■ PROBLEM DESCRIPTION:
Return, unaltered, every line from the beginning of the material below up to and including the one with "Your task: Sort".

[Opening INFORMATION SHOWN section]

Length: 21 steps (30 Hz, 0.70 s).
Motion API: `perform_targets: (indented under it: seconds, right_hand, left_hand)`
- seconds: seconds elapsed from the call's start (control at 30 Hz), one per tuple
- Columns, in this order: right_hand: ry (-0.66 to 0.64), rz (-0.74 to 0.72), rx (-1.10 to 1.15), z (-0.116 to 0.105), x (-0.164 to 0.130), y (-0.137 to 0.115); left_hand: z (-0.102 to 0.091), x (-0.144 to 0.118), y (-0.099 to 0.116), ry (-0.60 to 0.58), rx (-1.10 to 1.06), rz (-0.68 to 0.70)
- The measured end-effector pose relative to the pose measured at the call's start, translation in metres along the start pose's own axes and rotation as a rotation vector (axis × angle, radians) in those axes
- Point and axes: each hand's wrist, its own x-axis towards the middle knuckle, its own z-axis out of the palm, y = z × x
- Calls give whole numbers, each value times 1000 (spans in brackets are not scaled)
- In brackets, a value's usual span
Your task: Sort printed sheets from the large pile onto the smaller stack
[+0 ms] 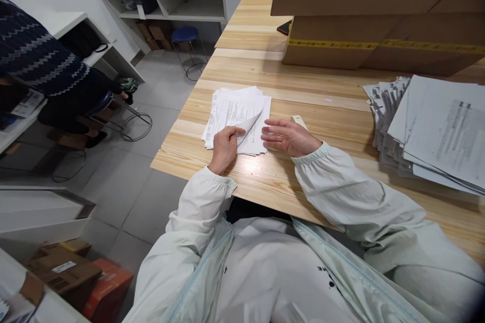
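A small stack of printed white sheets [237, 108] lies on the wooden table [303, 86] in front of me. My left hand [224, 147] pinches the near corner of the top sheet [248, 123] and curls it upward. My right hand [288, 136] hovers flat just right of the stack, fingers spread, fingertips at the stack's right edge, holding nothing. A small pale object [299, 120] lies on the table just behind my right hand.
A large fanned pile of printed papers [435, 131] sits at the right. Big cardboard boxes [379, 15] stand at the table's far side. A seated person in a dark patterned sweater [34, 55] is at the left, with stools, white shelves and floor boxes [64, 272].
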Motion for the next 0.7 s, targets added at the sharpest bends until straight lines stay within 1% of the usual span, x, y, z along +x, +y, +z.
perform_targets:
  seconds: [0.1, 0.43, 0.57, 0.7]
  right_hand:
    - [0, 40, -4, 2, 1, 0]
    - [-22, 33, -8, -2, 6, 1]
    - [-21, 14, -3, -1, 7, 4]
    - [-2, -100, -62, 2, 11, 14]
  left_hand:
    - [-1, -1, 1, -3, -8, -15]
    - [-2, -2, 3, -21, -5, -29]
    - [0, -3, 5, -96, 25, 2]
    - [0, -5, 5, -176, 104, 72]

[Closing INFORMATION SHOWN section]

■ EXERCISE RESPONSE:
Length: 21 steps (30 Hz, 0.70 s).
Motion API: `perform_targets: (indented under it: seconds, right_hand, left_hand)`
- seconds: seconds elapsed from the call's start (control at 30 Hz), one per tuple
- Columns, in this order: right_hand: ry (-0.66 to 0.64), rz (-0.74 to 0.72), rx (-1.10 to 1.15), z (-0.116 to 0.105), x (-0.164 to 0.130), y (-0.137 to 0.115); left_hand: z (-0.102 to 0.091), x (-0.144 to 0.118), y (-0.099 to 0.116), ry (-0.60 to 0.58), rx (-1.10 to 1.06), rz (-0.68 to 0.70)
- The measured end-effector pose relative to the pose measured at the call's start, translation in metres along the start pose's own axes and rotation as a rotation vector (axis × angle, radians) in those axes
- Point and axes: each hand's wrist, its own x-axis towards the middle knuckle, its own z-axis out of the palm, y = z × x
- Calls give whole numbers, each value times 1000 (spans in brackets are not scaled)
- In brackets, a value's usual span
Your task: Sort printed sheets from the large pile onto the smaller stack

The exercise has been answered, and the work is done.